### TASK TO COMPLETE
The line with "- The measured", the line with "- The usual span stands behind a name", and all lines between them in the material below: return these exactly, and no others.
= Beginning of Section =
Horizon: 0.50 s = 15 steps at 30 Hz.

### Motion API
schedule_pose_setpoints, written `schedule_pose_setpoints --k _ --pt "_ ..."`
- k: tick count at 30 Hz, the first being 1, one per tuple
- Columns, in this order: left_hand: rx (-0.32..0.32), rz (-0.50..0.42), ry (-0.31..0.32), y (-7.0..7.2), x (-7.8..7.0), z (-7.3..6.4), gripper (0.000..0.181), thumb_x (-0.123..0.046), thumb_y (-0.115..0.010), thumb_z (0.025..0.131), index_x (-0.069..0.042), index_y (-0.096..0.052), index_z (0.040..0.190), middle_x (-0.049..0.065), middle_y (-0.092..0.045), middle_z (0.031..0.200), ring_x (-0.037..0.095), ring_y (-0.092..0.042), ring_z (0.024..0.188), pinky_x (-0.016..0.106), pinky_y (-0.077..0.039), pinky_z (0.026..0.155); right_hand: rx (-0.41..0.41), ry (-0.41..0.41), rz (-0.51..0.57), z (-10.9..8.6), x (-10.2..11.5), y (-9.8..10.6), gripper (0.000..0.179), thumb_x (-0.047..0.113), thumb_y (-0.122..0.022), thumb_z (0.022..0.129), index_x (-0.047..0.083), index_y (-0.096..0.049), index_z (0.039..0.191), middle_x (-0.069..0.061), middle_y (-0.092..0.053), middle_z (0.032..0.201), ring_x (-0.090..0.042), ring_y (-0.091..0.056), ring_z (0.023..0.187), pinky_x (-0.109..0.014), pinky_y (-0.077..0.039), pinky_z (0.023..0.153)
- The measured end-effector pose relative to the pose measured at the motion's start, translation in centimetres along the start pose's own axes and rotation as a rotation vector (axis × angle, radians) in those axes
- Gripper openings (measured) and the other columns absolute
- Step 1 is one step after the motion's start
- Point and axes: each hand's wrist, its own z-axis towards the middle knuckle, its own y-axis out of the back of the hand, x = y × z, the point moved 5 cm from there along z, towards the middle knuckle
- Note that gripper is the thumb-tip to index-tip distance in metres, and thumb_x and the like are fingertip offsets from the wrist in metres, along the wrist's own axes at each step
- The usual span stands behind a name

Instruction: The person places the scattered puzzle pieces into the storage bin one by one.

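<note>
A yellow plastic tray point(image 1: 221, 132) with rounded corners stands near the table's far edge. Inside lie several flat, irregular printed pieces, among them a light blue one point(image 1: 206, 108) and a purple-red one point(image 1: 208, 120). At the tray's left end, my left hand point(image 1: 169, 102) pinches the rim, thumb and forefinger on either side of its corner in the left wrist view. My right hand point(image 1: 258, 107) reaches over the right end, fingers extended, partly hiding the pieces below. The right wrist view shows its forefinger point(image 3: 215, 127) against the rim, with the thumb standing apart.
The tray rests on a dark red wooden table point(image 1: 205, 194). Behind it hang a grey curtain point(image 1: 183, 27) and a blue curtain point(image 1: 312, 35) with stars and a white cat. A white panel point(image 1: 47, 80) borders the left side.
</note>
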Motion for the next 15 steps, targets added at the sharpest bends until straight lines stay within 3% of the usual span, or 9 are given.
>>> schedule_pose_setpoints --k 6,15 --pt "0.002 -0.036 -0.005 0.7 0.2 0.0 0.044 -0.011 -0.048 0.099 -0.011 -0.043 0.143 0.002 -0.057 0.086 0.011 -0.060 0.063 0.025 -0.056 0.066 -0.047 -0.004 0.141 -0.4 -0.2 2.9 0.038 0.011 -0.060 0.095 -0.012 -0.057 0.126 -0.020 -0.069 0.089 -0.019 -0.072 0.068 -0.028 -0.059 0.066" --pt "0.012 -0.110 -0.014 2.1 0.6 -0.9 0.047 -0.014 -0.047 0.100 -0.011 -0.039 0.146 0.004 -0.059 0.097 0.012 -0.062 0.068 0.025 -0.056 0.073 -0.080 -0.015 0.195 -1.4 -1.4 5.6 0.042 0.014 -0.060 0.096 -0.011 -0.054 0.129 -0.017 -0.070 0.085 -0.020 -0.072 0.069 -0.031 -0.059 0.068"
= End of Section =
### ANSWER AREA
- The measured end-effector pose relative to the pose measured at the motion's start, translation in centimetres along the start pose's own axes and rotation as a rotation vector (axis × angle, radians) in those axes
- Gripper openings (measured) and the other columns absolute
- Step 1 is one step after the motion's start
- Point and axes: each hand's wrist, its own z-axis towards the middle knuckle, its own y-axis out of the back of the hand, x = y × z, the point moved 5 cm from there along z, towards the middle knuckle
- Note that gripper is the thumb-tip to index-tip distance in metres, and thumb_x and the like are fingertip offsets from the wrist in metres, along the wrist's own axes at each step
- The usual span stands behind a name

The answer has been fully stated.